そう言ってヒナは弓を引き絞りびゅんと放った。その矢はとんでもない量の魔素をまとっており、スピードはゴブリンキングと戦った時の二倍も三倍も速い。

その矢を見てスペンサーは声を上げた。


「げげ!!…………なんて言うと思ったか?」


スペンサーは軽々とその矢をかわす。やはりその実力は伊達じゃない。


「貴様の攻撃はそもそも当たらん!何本打っても無駄だ!そして俺の必殺技を……」


と言った瞬間、スペンサーの背にぷすりと矢が突き刺さった。


「へっ?」

「へっ?」


スペンサーとゴールズは同時に声を上げた。

訳が分からないといった二人にヒナが説明する。


「魔素を使って矢を遠隔操作で操った。お前が避けた後、矢はUターンしてお前の背中に……ブスリ!」


「ば、ばかな!そ、そんな事が……」


スペンサーが驚くのも無理はない。

確かに物体の魔素を操る力を持つものは少数ながら存在する。しかしそれはその物体に触れていればの話だ。

手から離れた矢の魔素を操ったヒナにはどれほどの魔素コントロールの才能があるのか計り知れない。

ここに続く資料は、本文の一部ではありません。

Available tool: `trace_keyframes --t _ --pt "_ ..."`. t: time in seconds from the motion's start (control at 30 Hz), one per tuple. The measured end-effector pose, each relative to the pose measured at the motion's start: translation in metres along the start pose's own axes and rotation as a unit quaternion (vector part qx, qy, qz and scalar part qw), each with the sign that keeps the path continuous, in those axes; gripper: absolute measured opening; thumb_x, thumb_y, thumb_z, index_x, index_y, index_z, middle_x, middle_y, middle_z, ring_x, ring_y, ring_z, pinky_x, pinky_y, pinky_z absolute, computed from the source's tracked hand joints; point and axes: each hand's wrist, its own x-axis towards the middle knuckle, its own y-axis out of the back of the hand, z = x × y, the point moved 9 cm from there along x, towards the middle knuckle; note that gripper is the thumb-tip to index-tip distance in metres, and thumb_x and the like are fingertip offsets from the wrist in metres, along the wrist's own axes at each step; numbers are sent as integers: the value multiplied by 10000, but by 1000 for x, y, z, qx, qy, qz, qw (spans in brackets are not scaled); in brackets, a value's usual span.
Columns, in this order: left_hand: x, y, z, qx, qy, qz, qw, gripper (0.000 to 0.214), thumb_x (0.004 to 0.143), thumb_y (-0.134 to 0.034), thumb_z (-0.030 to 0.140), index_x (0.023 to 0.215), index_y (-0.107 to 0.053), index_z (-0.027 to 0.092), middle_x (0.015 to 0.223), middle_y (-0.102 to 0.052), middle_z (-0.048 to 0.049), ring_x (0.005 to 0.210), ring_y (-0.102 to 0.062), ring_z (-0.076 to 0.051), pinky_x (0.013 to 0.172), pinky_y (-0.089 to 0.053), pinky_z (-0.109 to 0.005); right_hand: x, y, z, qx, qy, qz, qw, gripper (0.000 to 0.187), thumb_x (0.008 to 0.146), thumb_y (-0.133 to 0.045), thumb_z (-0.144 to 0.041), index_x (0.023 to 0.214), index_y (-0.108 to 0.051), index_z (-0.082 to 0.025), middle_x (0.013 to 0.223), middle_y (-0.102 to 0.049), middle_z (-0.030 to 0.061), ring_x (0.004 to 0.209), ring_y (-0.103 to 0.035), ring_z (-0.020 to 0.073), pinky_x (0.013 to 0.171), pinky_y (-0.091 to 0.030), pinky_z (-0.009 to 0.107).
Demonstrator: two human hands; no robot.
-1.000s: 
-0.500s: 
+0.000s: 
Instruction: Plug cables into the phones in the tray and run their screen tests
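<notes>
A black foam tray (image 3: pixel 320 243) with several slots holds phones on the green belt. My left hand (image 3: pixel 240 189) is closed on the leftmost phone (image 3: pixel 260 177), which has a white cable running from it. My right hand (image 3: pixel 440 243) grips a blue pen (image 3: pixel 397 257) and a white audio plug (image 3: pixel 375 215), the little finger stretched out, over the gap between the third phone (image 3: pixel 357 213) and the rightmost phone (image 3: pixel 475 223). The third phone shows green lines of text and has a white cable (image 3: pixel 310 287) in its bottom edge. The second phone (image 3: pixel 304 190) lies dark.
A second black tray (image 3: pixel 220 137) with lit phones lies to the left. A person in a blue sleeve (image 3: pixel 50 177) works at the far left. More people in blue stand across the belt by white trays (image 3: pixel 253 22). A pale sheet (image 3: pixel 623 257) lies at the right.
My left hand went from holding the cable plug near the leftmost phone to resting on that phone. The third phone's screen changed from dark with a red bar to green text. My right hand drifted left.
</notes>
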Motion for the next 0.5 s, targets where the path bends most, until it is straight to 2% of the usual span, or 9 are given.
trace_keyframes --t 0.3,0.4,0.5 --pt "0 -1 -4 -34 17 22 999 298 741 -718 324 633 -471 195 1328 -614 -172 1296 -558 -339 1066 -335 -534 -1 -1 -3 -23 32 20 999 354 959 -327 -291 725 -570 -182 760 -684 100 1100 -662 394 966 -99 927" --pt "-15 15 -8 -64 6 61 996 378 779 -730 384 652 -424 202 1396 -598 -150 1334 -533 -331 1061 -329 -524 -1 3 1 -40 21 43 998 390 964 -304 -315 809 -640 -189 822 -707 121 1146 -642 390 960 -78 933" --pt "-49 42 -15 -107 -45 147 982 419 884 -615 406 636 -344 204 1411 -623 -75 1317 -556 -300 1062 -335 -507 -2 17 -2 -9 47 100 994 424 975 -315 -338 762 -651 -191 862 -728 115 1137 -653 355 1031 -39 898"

「安心しろ。矢は急所を外しておいた。ただし痺れ薬が塗ってあるがな」


ヒナがそういうと、さっそく痺れ薬が効いてきたのだろう。スペンサーはあがががががと声を上げその場で動けなくなった。一人になったゴールズはひぃと悲鳴をあげ逃げようとするが、もちろんヒナが逃がすはずもない。矢で服の裾を床に打ち付けられその場にごろりと転んでしまう。


「さぁ……ギンを返せ!」


ゴールズは恐怖に震え、涙と鼻水を流しながら言った。


「す、すまん。し、知らないんだ!そ、その男は知らないし、ここにはいない」


この期に及んでこんなことを言うゴールズにヒナはいらだち、怒鳴りつける。


「嘘をつくな!お前がギンを誘拐したと言ったのだろ!」


今にもゴールズを殺さんという雰囲気のヒナに、ゴールズは必死で訴える。


「ほ、ほんとなんだ!部下にお前の周りを調べさせたら病人がいなくなって動揺していると聞いたから、それを利用しようと思って手紙には書いたが、ギンをさらったのは本当に俺たちじゃないんだ!もうこんなことはしない!だから……」



「嘘だ……」


「う、うそじゃない!それにその病人がいなくなったのは俺とお前がもめていた時だろ?そいつをさらう暇なんてなかったんだよ」


確かにゴールズの言うことに筋は通っている。ヒナが初めに乗り込んだ時にギンはいなくなっているので、その時ゴールズがギンをさらう理由も方法もない。


ゴールズがギンをさらっていないというのは本当なのだろうが、そうなればギンはいったいどこに行ったというのか。ヒナは現実を受け入れられなかった。



「嘘だ!嘘だ!嘘だ!嘘だ嘘だ嘘だ嘘だ嘘だ!!!」



立ちすくみ涙を流すヒナの前から、ゴールズは這いずり回りなんとか逃げ出した。

ヒナはそんなことどうでもいいと、ゴールズもスペンサーも放っておき、屋敷を後にした。


「……銀一郎……必ず私が見つけてやる……」


ヒナはこの広い異世界、世界中全てを回ってでも銀一郎を探し出すと誓う。



しかし銀一郎はこの時すでにある物に見つけられていた。

そしてそれは、意外な人物だった。